Opera's Endangered Species: the Traditionally Trained Conductor

IT is not surprising that opera has been modernized over the years. Television now dominates our view of entertainment. Technology has radically transformed what we accept as theater. Supersonic flight makes it possible for singers to cross oceans in a few hours. Much of the change has been for the good, but one modernization saddens me: the waning of the traditionally trained opera conductor.

This idea came into focus because of some performances at the Metropolitan Opera - a magnificent Verdi ``Don Carlo'' and a rousing Johann Strauss ``Die Fledermaus.''

My thoughts were triggered by something that happened recently in ``Il Trovatore.'' The Met's artistic director, James Levine, had launched his orchestra into a scene finale at too brisk a clip.

The Azucena, Fiorenza Cossotto (singing what very well may be the final Met performance of her distinguished career), entered at a slightly slower pace. Within no time at all, Mr. Levine had slowed the orchestra down to her tempo.

What was amazing about the moment was that Levine's awareness of the problem and its solution were instant, barely perceptible, and uncommonly smooth.

Of course, this is what makes him such a superb opera conductor. I realized that it was the sort of alertness to every aspect of a performance that was once the norm, yet is fast becoming the exception.

Why is this? In the first half of the century, the great conductors learned their craft in small, out-of-the-way European opera houses, many of which no longer function. Today's crop of budding maestros, however, are taught mainly in conservatories. Where once the training was on-the-job in an opera pit, today it is mostly in front of symphony orchestras.

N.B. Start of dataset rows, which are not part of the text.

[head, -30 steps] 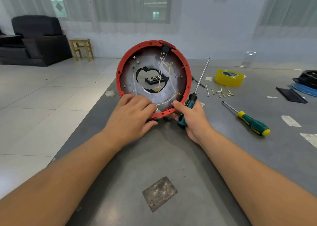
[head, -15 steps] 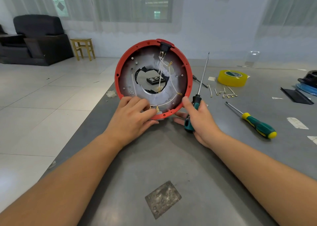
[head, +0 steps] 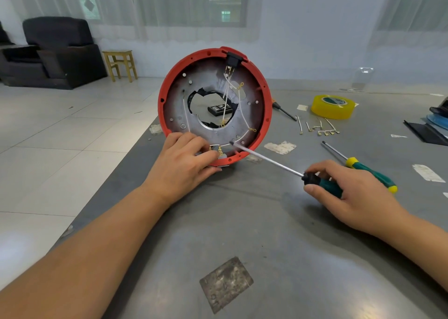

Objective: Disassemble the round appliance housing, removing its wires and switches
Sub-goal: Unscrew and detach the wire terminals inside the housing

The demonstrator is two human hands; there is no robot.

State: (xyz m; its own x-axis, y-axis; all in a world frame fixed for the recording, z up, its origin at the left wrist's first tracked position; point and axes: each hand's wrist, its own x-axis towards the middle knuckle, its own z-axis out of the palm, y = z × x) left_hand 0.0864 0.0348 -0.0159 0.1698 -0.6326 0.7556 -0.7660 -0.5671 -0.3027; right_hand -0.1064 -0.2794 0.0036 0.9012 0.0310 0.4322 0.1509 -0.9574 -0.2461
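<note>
— What are our hands doing?

— Our left hand [head: 180, 164] curls over the lower rim of the red housing [head: 214, 105], fingers inside by the brass terminals, keeping it upright on its edge on the desk [head: 278, 234]. Our right hand [head: 349, 192] grips the teal handle of the screwdriver [head: 286, 167], fingers and thumb wrapped round it; the tip touches the grey inner plate near the bottom rim, by a white wire.

— What do we count?

— 1 housing, standing at the desk's left edge, with 1 black switch [head: 233, 58] at the top of its rim and several thin white wires [head: 228, 95] strung across the inside; we cannot count them exactly. 2 screwdrivers: ours, and 1 green and yellow screwdriver [head: 363, 168] lying beyond our right hand. 1 roll of yellow tape [head: 332, 106]. A small cluster of loose wire pieces [head: 320, 128] lies near it. Through the central hole we see 1 black bit case [head: 219, 108].

— What changed from 0.5 s ago?

— Then our right hand rested against the rim with the shaft pointing up. Now it has pulled back to the right and the shaft slants into the housing.
</note>
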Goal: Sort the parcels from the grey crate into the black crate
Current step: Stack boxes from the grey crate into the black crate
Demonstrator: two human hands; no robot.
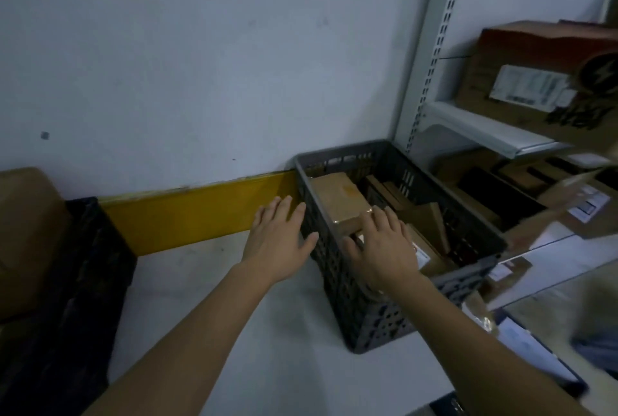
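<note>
fingers (379, 220) of the right hand (381, 248) are spread straight over the brown parcels (341, 196) inside the grey crate (371, 322), apparently just touching the topmost one and clamped on nothing. the left hand (279, 241), fingers likewise straight and apart, is beside the crate's outer wall. the grey crate stands on the pale floor (217, 315) against the wall. the black crate (70, 281) stands well apart at left, a brown box (23, 231) in it. shelves (481, 129) with cartons stand at right.
</note>
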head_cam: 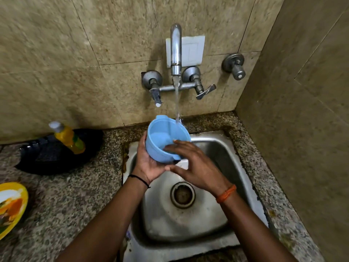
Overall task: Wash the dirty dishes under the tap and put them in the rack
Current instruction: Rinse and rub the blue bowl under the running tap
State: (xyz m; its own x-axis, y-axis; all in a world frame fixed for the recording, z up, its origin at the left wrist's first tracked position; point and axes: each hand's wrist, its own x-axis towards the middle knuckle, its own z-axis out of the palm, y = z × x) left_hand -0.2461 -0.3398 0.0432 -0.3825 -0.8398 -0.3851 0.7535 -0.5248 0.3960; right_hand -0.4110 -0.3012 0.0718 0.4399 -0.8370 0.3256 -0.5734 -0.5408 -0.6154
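Left hand [146,165] cupped under blue bowl [166,138], fingers wrapped on wall; right hand [196,167] fingers [173,146] spread inside rim, under tap [176,52] stream.

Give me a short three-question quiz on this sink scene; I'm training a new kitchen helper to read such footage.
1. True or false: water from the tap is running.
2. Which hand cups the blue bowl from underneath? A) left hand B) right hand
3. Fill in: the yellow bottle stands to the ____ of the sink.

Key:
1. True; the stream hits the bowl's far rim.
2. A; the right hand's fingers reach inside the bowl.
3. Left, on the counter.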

Levine did not learn his craft in Europe, but rather at the right hand of the late George Szell in Cleveland. Mr. Szell had been a formidable opera man, though he rarely ventured into the genre in the last two decades of his life. Levine also grew up absorbed in opera. In fact, few musicians can talk about operatic traditions and the singers who exemplified them with such specific knowledge and insight. And he applies them in the opera house, as was so thrillingly the case in the ``Don Carlo.''

Levine has, with one season's exception, been the conductor of this production since it was new in 1979. Yet he has never been more magnificent in this music - Verdi, conducted in a way that is at once vivid and sensitive, grandiose and intimate, majestic and searingly beautiful. His cast rose to the challenges of this epic work with consistent fervor. There were flaws, but no real weaknesses.

RUGGERO RAIMONDI'S bass may lack sheer beauty and the requisite strength in the low register, but he presented the tortured Philip II tellingly.

Tatiana Troyanos made a fiery, proud Eboli. Margaret Price is an imaginative, communicative actress, and her soprano is a thing of extravagant beauty. Thus, much of her Elisabetta was haunting, though the uppermost notes in her range no longer match the rest of the instrument, and often mar her otherwise splendid impact.

The biggest surprises of the evening were tenor Neil Shicoff and baritone Bernd Weikl as Carlo and Posa, respectively. Mr. Shicoff, in peak form, not only sang like the star he is - such a thrilling throb in the sound, such a ring in the high notes, such awareness of style and phrasing - but acted with a rare simplicity and effectiveness.

Mr. Weikl's burnished, sumptuous baritone filled out Posa's music with unforgettable presence and eloquence, and he showed us the soldier ill-at-ease mingling with royalty. In short, he proved a magnificent Verdian. The two interacted histrionically and vocally with rare impact.

In all, this was the Met in its grandest glory, and the best ``Don Carlo'' I have ever heard.

The Met also did well by its revival of ``Die Fledermaus,'' after two terrible misfire years. Why? Because in chosing veteran conductor Julius Rudel, the house ensured that the score would finally be conducted with respect and panache. The Waltz King has rarely been better served, and the Met orchestra, so glorious in Verdi, was all froth and airiness here.

The cast was excellent, from Barbara Daniels's dazzling star-turn as Rosalinda and Haken Hagagard's suave and elegant Eisenstein to Barbara Bonney's lively, amusing Adele, Neil Rosenshein's droll Italian-tenor parody as Alfred, Troyanos's Orlofsky, and Dale Duesing's stalwart Falke.

The dialogue was severely cut (thank goodness!), and, thanks to inspired singing and conducting, this ``Fledermaus'' took wing.